- _Your task_: Using the data below, copy every line that contains the word "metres".

- _Available data_:
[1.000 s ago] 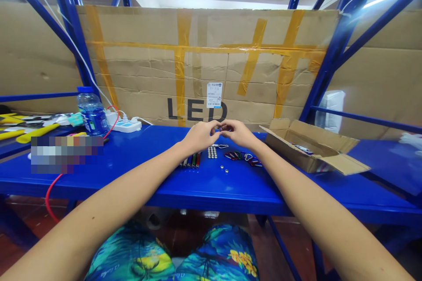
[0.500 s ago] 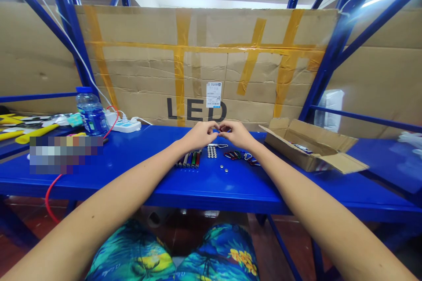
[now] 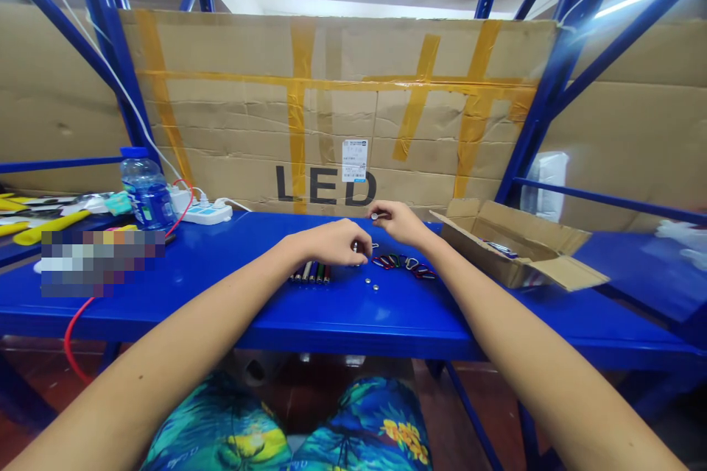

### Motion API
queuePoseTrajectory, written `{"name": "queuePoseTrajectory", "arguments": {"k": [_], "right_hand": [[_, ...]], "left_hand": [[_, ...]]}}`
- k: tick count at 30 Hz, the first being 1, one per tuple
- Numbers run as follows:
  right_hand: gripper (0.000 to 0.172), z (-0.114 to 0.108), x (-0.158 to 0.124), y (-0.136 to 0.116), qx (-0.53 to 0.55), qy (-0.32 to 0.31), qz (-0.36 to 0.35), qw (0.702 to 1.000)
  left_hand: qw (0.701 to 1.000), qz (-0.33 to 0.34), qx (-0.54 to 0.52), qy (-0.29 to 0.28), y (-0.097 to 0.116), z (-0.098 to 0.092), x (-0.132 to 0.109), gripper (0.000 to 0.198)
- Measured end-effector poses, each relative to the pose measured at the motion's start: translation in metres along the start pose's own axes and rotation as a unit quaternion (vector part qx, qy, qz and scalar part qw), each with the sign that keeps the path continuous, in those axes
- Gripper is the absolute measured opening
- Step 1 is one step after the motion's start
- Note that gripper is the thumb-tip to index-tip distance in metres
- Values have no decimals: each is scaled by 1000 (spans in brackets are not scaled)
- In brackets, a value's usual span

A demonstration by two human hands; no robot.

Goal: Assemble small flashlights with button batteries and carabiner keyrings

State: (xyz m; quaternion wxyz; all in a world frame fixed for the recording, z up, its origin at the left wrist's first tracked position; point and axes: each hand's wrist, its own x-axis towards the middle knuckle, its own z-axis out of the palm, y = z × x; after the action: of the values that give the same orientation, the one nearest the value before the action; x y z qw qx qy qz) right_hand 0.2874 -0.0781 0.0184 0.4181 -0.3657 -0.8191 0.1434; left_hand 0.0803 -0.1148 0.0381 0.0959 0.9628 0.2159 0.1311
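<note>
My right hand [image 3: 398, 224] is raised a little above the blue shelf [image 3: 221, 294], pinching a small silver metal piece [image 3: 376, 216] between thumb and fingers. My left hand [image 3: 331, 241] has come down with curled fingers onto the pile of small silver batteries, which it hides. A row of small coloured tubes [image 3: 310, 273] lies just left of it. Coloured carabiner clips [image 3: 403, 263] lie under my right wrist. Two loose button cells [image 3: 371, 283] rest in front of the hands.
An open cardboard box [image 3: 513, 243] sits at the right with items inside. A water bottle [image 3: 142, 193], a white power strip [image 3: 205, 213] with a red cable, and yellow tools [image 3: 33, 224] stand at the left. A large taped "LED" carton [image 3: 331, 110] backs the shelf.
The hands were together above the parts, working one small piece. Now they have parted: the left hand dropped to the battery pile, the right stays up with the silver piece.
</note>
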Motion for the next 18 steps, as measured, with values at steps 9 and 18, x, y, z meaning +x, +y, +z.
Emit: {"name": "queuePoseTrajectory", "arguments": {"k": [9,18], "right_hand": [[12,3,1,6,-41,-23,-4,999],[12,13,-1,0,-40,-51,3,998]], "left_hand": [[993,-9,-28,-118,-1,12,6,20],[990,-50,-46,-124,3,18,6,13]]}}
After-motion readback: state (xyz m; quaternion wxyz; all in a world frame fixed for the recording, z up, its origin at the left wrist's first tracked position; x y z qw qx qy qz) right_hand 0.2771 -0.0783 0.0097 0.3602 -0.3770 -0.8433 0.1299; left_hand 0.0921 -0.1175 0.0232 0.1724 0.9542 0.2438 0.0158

- _Exercise solution_:
- Measured end-effector poses, each relative to the pose measured at the motion's start: translation in metres along the start pose's own axes and rotation as a unit quaternion (vector part qx, qy, qz and scalar part qw), each with the sign that keeps the path continuous, in those axes
- Note that gripper is the thumb-tip to index-tip distance in metres

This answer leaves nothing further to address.